• _What the task asks_
Every word in the data below belongs in your copy, exactly as given; the pictures do not.

• _Given data_
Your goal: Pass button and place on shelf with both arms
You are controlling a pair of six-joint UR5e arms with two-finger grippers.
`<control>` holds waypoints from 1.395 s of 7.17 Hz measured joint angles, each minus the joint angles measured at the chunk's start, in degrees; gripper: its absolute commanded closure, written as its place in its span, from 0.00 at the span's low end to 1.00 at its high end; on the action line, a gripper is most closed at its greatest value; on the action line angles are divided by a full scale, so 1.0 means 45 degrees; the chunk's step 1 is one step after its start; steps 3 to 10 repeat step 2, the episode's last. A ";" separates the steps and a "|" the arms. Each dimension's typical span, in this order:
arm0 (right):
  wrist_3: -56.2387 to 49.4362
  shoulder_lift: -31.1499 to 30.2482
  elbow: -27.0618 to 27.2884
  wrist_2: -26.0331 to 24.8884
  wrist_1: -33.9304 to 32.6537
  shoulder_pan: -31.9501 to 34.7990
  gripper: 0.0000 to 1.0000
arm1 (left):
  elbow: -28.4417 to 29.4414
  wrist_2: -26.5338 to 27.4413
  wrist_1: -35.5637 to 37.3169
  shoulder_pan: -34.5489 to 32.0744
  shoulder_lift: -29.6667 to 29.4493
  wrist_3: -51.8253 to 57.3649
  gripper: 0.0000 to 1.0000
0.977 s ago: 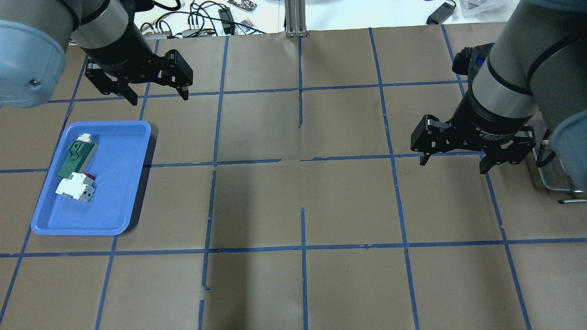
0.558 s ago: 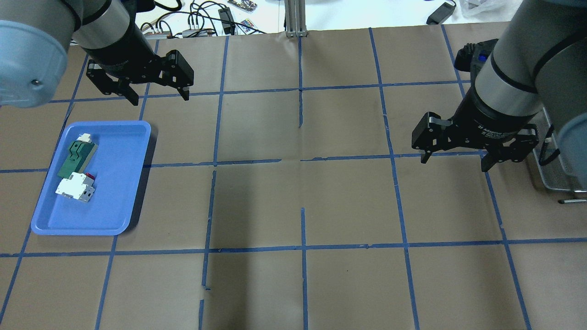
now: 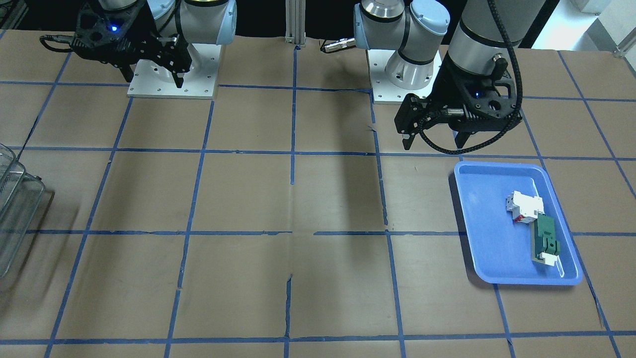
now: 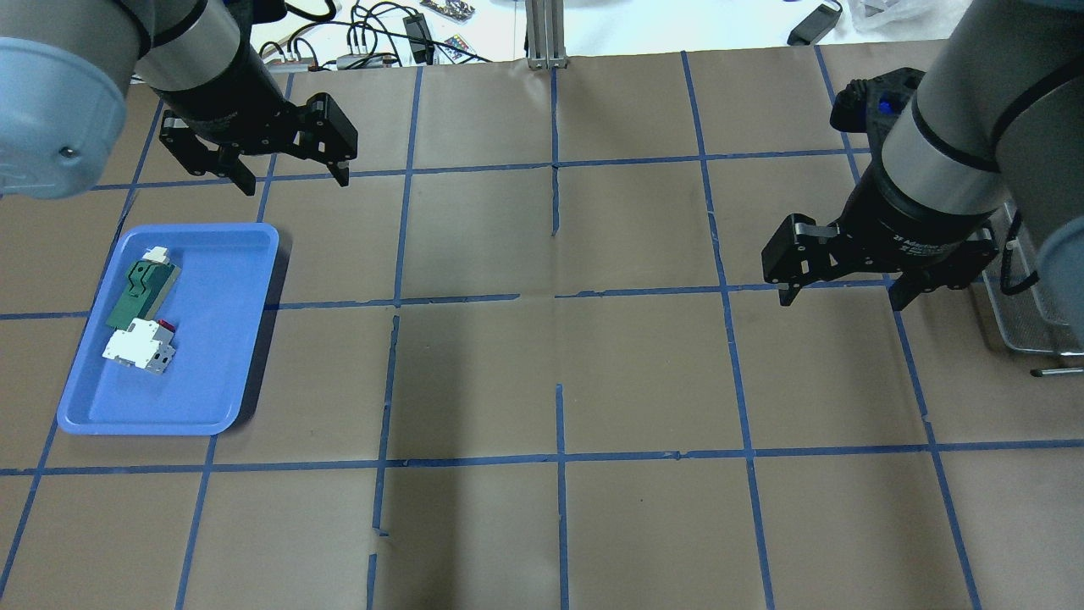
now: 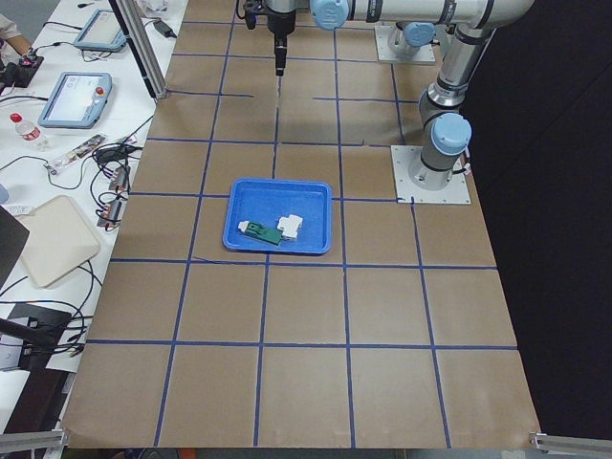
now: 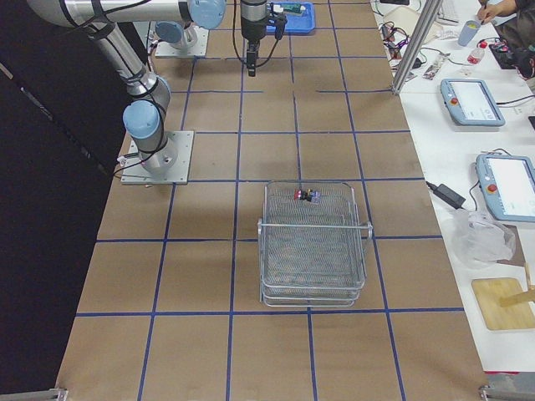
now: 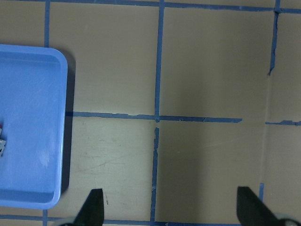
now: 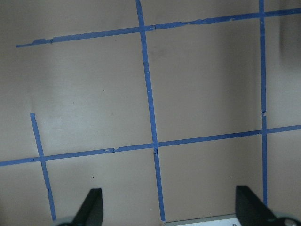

• _Completed task_
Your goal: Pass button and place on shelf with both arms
You are controlling a pair of six-joint UR5e arms with two-finger grippers.
`<control>` holds waypoints from 1.395 s of 7.17 Hz measured joint angles, each minus the joint angles measured at the chunk's start, in degrees; gripper: its absolute commanded closure, written as its place in its span, from 0.00 at the span's low end to 1.00 at its high end; on the action line, a gripper is most closed at its greatest value; on the action line angles are divided by a full scale, so 1.0 means 45 degrees; the chunk's step 1 is one step after its start; steps 3 to 10 repeat step 2, the episode's last. A ";" separates the steps and a "|" the arms. Each dimension's typical span, in this order:
arm0 (right):
  wrist_3: -56.2387 to 49.4362
  shoulder_lift: -31.1499 to 30.2482
  elbow: -27.0618 to 27.2884
  wrist_2: -26.0331 to 24.8884
  wrist_1: -33.9304 to 32.6537
  shoulder_pan: -31.9501 to 34.7990
  gripper: 0.0000 to 1.0000
arm1 (left):
  elbow: -28.4417 to 29.4414
  wrist_2: -26.5338 to 27.4413
  wrist_1: -35.5637 to 37.3169
  shoulder_pan: -34.5489 to 32.0744
  shoulder_lift: -29.6667 to 29.4493
  wrist_3: -51.8253 to 57.3649
  gripper: 0.0000 to 1.0000
0.977 s ago: 
0.558 s ago: 
now: 
now: 
now: 
now: 
now: 
now: 

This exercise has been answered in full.